EXTRACTED RECORDS START

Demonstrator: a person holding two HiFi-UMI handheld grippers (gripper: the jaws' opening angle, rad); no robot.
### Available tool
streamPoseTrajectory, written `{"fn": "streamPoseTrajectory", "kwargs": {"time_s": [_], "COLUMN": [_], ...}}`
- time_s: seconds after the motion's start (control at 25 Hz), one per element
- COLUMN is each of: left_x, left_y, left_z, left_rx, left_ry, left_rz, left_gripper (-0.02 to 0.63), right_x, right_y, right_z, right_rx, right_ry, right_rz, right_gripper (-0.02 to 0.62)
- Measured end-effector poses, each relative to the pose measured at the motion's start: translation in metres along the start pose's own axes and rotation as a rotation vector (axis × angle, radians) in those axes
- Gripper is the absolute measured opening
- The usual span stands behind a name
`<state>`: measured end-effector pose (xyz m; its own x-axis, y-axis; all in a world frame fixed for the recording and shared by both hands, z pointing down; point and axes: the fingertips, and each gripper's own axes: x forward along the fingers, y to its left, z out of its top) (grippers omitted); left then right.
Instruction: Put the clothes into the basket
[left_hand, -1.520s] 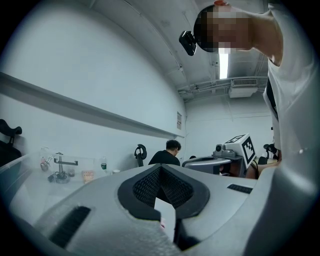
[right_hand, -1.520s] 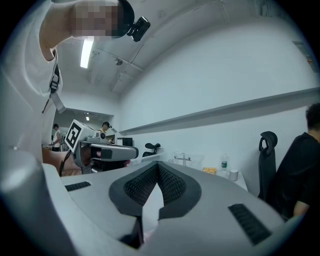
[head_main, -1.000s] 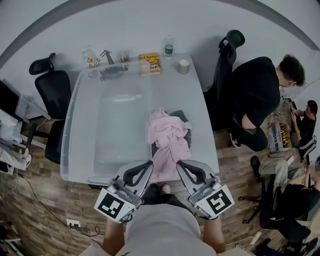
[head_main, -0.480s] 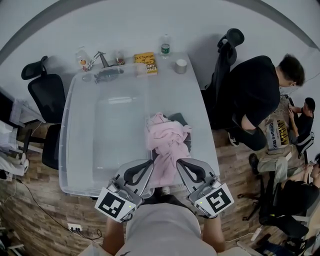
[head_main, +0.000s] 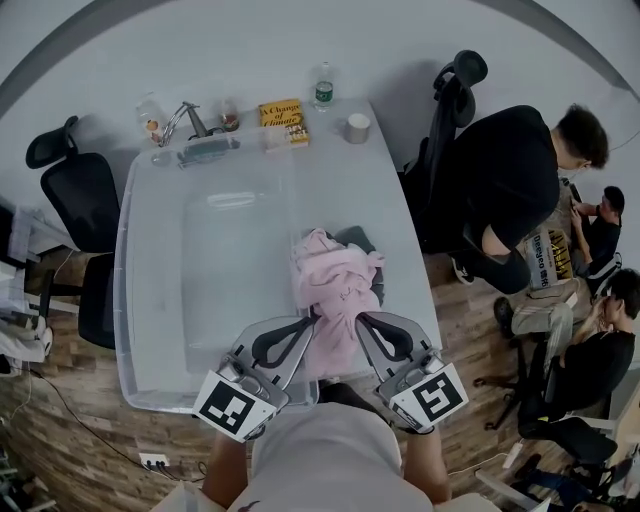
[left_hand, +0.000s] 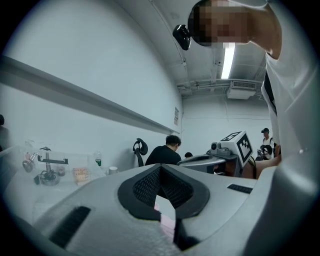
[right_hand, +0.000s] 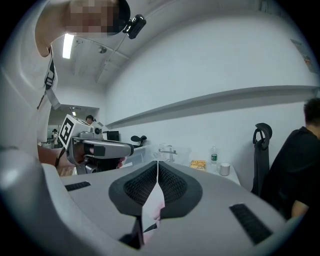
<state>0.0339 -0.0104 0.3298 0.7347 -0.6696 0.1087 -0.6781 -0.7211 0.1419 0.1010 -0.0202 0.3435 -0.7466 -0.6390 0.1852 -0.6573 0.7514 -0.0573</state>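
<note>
Both stay clenched: your left gripper (head_main: 313, 321) and right gripper (head_main: 360, 319) pinch the pink garment (head_main: 335, 285) bunched beyond their fingertips; the basket (head_main: 150, 290) rim now lies under the left.

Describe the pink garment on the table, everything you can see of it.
The pink garment is soft, thin-looking fabric, crumpled into a heap of folds. It lies on the white table, right of the clear basket, partly covering a dark grey garment. Its near end trails toward the table's front edge, between the shut left gripper and right gripper. Whether either gripper touches it cannot be told.
</note>
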Motion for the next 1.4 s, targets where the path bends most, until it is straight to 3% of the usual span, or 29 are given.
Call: {"fn": "streamPoseTrajectory", "kwargs": {"time_s": [0.6, 0.88, 1.2, 1.4], "left_x": [0.027, 0.044, 0.057, 0.065], "left_y": [0.015, 0.02, 0.032, 0.032], "left_z": [-0.001, -0.008, -0.02, -0.027], "left_rx": [0.038, 0.032, 0.032, 0.036], "left_ry": [0.045, 0.078, 0.125, 0.155], "left_rz": [-0.135, -0.13, -0.066, -0.045], "left_gripper": [0.006, 0.006, 0.006, 0.006], "right_x": [0.025, 0.037, 0.061, 0.072], "right_y": [-0.023, -0.045, -0.058, -0.065], "right_z": [-0.024, -0.049, -0.094, -0.119], "right_rx": [-0.038, -0.042, -0.006, 0.016], "right_ry": [0.14, 0.22, 0.346, 0.394], "right_rz": [-0.123, -0.111, -0.022, 0.019], "right_gripper": [0.018, 0.104, 0.246, 0.294]}}
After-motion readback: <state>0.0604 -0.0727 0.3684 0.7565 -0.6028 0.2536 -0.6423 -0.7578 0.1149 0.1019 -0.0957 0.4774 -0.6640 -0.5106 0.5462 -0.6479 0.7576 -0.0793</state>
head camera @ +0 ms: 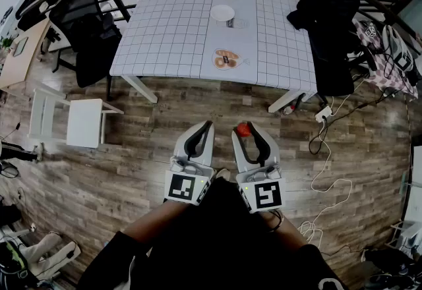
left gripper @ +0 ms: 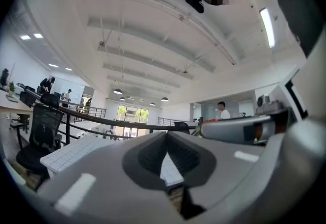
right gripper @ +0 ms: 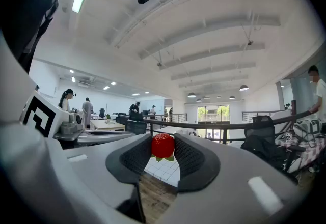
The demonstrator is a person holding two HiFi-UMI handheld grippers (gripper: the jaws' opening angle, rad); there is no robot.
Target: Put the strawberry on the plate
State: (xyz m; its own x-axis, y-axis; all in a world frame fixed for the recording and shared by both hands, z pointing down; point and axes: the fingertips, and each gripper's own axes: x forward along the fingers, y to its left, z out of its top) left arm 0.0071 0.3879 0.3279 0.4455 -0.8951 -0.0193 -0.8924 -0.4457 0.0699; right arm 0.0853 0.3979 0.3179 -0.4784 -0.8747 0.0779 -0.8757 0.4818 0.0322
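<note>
A wooden floor is spreading under everything, and a table with a white checked cloth is standing on it at the far side. A black chair is sitting at the table's left end and another black chair at its right. The person is holding both grippers level over the floor, side by side, well short of the table.

The left gripper is keeping its jaws pressed together at the tips with nothing between them. The right gripper is pinching the strawberry between its ribbed pads.

The plate is lying near the table's front edge, carrying some brown pieces, well apart from the strawberry. A white round dish is sitting farther back.
</note>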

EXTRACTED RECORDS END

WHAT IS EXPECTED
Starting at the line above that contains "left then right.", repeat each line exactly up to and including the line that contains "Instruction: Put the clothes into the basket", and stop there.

OUTPUT FOR THIS TASK
`<state>`: measured end-effector pose (xyz m; its own x-axis, y-axis; all in a world frame fixed for the recording and shared by both hands, z pointing down; point and axes: the fingertips, and each gripper's own axes: x forward along the fingers, y to its left, z out of its top) (grippers omitted); left then right.
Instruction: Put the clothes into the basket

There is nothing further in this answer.